Photography of "far away things" - space, but I may also want to include anything in our atmosphere or just nice landscape shots.
Monday, 12 July 2010
Looking across our Galaxy
Carl Sagan taught me that our Galaxy is always spelled with a capital G. Here it is. I used a slightly different technique with my Canon to get this image. I have an old 135mm f/2.8 lens with a thin M42 to Canon adapter. I thought this lens was no good, but aha! I was assuming that setting the lens to infinite focus gave infinite focus, mainly because it looks to all intents like it is throught the viewfinder. However, a slight tweak to the focus ring and it gives sharper focus. Still not perfect, but at least it does focus; it could have been out the other way and never reach infinity. Anyway... I'll stop that laborious explanation and say how I enjoyed polar scope aligning and then polar aligning an Autostar mount. I then piggybacked the camera on a scope and pointed it out of the dome to the beautiful summer milky way. I worked at ISO 800 so I could get longer exposures (6 x 1' plus a 2'). I think the trick was to get flats 'in situ' as well as darks and flat darks.
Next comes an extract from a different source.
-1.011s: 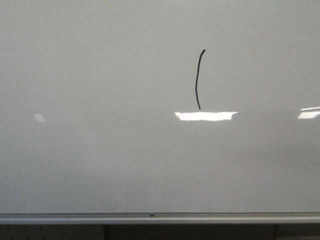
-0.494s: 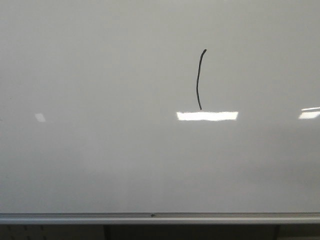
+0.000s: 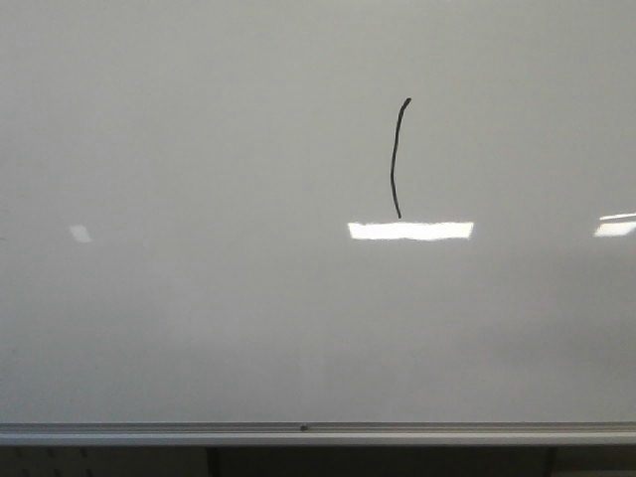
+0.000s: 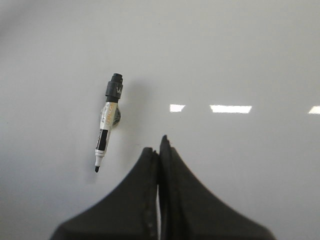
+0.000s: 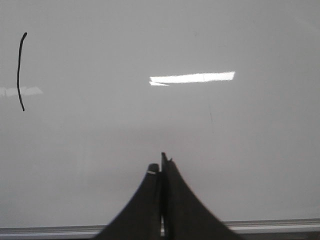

These were obtained by scrunching a bit of bubble wrap in front of the lens and repeating 5 blurry shots close to the same area, covering the camera for 5 seconds when cars came past. I had to stack using 'Kappa-Sigma clipping' as opposed to 'Mean' even though one of the pics was 2 min and would effectively get ignored. Is that right? ... OK. Now let's play spot the objects!